- [PROBLEM]
Please transcribe the data that follows exactly, from its first line through the line that contains "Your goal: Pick".

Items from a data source
+---+
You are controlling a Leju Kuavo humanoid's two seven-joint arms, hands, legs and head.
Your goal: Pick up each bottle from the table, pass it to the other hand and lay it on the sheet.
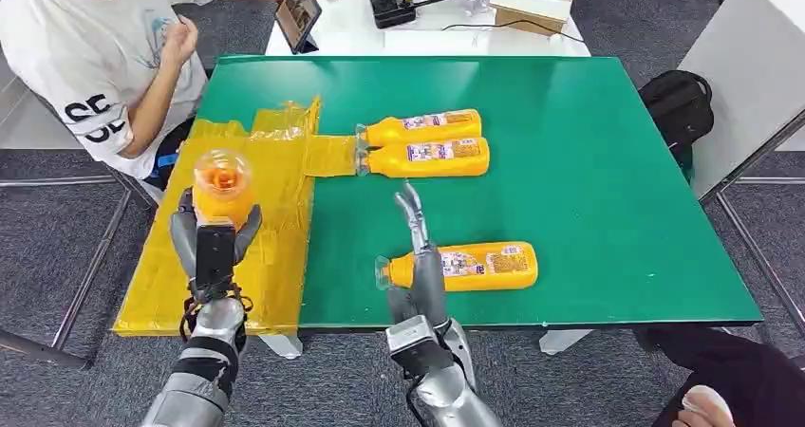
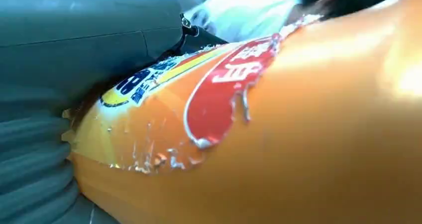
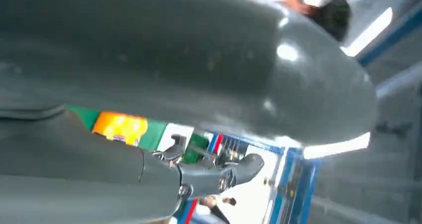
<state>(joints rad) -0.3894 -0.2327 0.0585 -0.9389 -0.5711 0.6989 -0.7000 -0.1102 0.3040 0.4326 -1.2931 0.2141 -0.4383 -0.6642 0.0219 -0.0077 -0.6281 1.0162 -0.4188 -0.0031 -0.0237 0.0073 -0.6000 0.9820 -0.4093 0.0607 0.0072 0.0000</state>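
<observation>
From the head view, your left hand grips a bottle upright above the yellow sheet, its end facing the camera, fingers wrapped up both sides. The risk is in the lay-down: tip it too steeply or let go too high and it will roll along the sheet toward the two bottles lying at one o'clock, or off the worktop edge at seven o'clock. Your right hand stands with fingers stretched and apart, holding nothing, just beside the neck of the last bottle on the green; a careless sweep could nudge it away. A person sits at eleven o'clock, near the sheet.

In the left wrist view, the bottle's orange label lies tight against the thumb, so the hold looks firm.

In the right wrist view, the thumb blocks most of the frame; the fingers seem extended, touching nothing, though it's hard to be sure.
</observation>
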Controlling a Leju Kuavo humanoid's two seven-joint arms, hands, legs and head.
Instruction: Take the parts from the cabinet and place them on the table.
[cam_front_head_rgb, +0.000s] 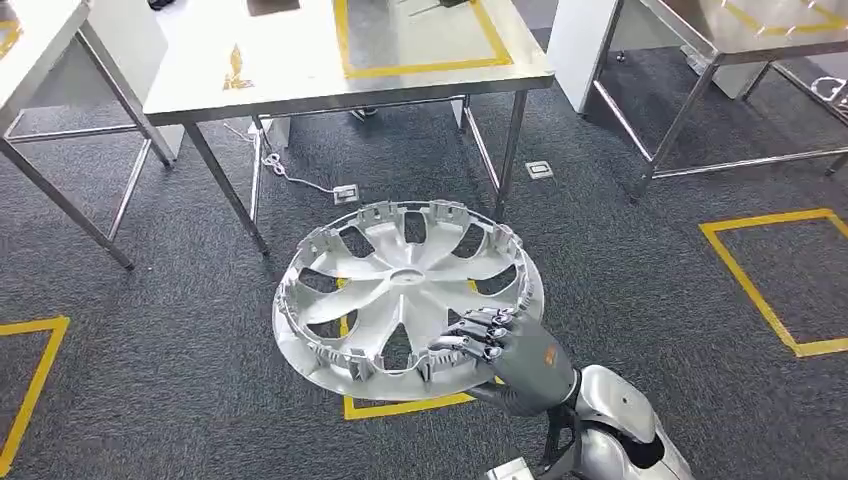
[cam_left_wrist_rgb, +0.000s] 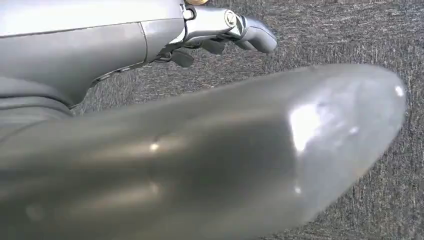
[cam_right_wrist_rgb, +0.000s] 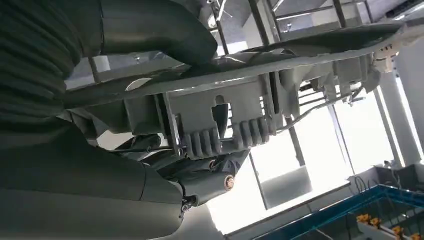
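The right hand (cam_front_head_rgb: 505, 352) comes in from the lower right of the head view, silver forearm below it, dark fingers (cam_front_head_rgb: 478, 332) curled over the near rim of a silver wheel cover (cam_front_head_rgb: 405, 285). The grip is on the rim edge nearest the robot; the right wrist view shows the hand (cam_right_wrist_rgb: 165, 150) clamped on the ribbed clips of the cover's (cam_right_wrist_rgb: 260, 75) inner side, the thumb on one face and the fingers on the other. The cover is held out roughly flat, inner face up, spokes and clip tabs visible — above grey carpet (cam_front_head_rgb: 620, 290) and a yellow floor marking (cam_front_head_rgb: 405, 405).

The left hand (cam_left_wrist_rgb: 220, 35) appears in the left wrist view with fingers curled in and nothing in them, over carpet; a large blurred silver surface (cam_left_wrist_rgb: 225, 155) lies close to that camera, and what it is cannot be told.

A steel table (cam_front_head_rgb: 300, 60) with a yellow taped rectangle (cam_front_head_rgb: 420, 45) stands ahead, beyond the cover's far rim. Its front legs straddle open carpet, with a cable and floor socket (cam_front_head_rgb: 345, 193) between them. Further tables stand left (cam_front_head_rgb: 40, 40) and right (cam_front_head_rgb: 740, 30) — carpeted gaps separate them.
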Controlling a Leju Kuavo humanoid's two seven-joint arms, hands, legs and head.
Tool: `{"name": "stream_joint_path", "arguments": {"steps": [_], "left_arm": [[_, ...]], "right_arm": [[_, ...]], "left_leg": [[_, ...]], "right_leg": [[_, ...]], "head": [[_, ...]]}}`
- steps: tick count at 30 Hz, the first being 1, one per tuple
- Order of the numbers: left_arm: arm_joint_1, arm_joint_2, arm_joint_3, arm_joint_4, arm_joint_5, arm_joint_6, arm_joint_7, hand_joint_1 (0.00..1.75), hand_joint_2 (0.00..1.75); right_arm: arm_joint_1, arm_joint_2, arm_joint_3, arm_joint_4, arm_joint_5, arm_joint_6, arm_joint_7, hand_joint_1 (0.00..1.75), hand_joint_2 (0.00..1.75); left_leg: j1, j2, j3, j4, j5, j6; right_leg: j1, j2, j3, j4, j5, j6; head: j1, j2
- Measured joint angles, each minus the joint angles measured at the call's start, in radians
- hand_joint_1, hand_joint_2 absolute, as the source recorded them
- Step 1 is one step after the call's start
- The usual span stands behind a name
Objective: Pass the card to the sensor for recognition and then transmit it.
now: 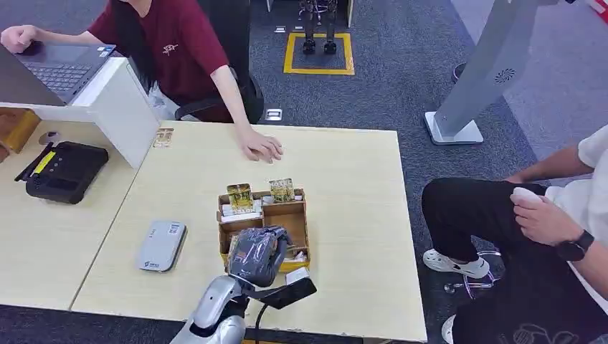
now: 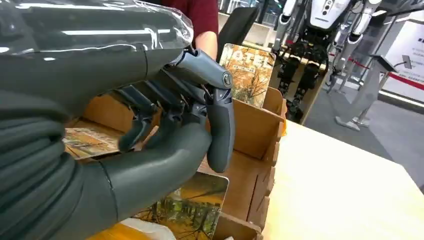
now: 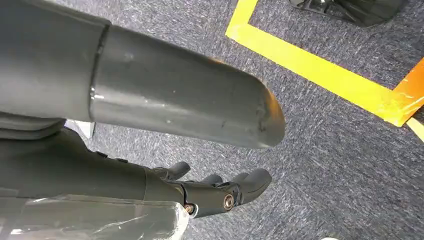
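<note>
Right by the camera, the left hand (image 1: 258,252) hung over the near end of the box (image 1: 296,215) on the table (image 1: 358,186). From the wrist view, its fingers (image 2: 137,125) were bent down into the box and the thumb (image 2: 220,125) pointed down too. Nothing was pinched between them that I could see — the hand looked partly spread and was holding nothing yet.

Cards stood in the box. One card (image 2: 192,210) leaned at the near end, just beside the thumb, with a picture of trees on it. Another card (image 2: 248,72) stood up at the far end, and a third lay flat under the fingers. Which one the hand was going for, I could not tell.

A grey sensor (image 1: 162,245) lay flat on the table, off to the left of the box and a little apart from it. No card was on it.

So the job had hardly started, I think. A card was not picked up yet. After that it would need to go over to the sensor, and then be handed on — maybe to the person (image 1: 172,43) across the table, whose hand (image 1: 260,147) rested on the top.

Down by the carpet (image 3: 325,150), the right hand (image 3: 220,192) hung with fingers curled a bit, and it held nothing.
</note>
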Motion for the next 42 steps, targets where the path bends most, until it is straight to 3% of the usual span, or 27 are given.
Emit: {"name": "stream_joint_path", "arguments": {"steps": [14,15,16,42], "left_arm": [[-0.003,0.0,0.0,0.0,0.004,-0.004,0.0,1.75,1.75],[-0.003,0.0,0.0,0.0,0.005,-0.005,0.0,1.1,1.75],[-0.003,0.0,0.0,0.0,0.006,-0.005,0.0,0.0,1.75],[-0.003,0.0,0.0,0.0,0.002,0.0,-0.007,0.0,1.75]], "right_arm": [[0.0,0.0,0.001,-0.002,-0.003,-0.002,0.0,0.0,0.0],[0.0,0.0,0.001,-0.002,-0.003,-0.002,0.0,0.0,0.0],[0.0,0.0,0.001,-0.002,-0.003,-0.003,0.0,0.0,0.0],[0.0,0.002,0.014,-0.003,0.0,0.0,0.0,0.0,0.0]], "left_leg": [[0.0,0.0,0.0,0.0,0.0,0.0],[0.0,0.0,0.0,0.0,0.0,0.0],[0.0,0.0,0.0,0.0,0.0,0.0],[0.0,0.0,0.0,0.0,0.0,0.0]], "right_leg": [[0.0,0.0,0.0,0.0,0.0,0.0],[0.0,0.0,0.0,0.0,0.0,0.0],[0.0,0.0,0.0,0.0,0.0,0.0],[0.0,0.0,0.0,0.0,0.0,0.0]], "head": [[0.0,0.0],[0.0,0.0],[0.0,0.0],[0.0,0.0]]}}
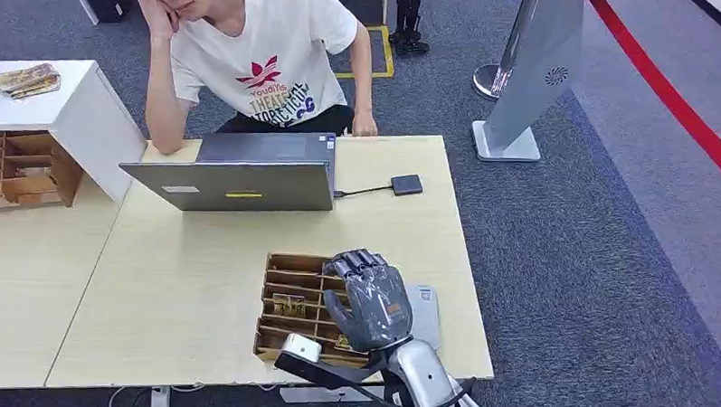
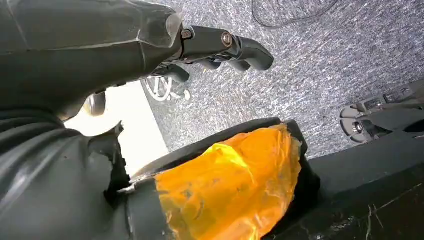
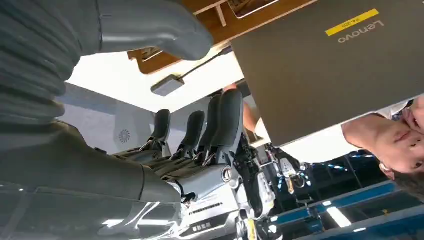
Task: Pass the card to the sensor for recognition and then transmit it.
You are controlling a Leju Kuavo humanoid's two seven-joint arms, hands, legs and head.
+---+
- [SOLUTION FOR THIS TASK]
You are controlling a Leju Kuavo humanoid's two seven-joint arms, hands, legs and head.
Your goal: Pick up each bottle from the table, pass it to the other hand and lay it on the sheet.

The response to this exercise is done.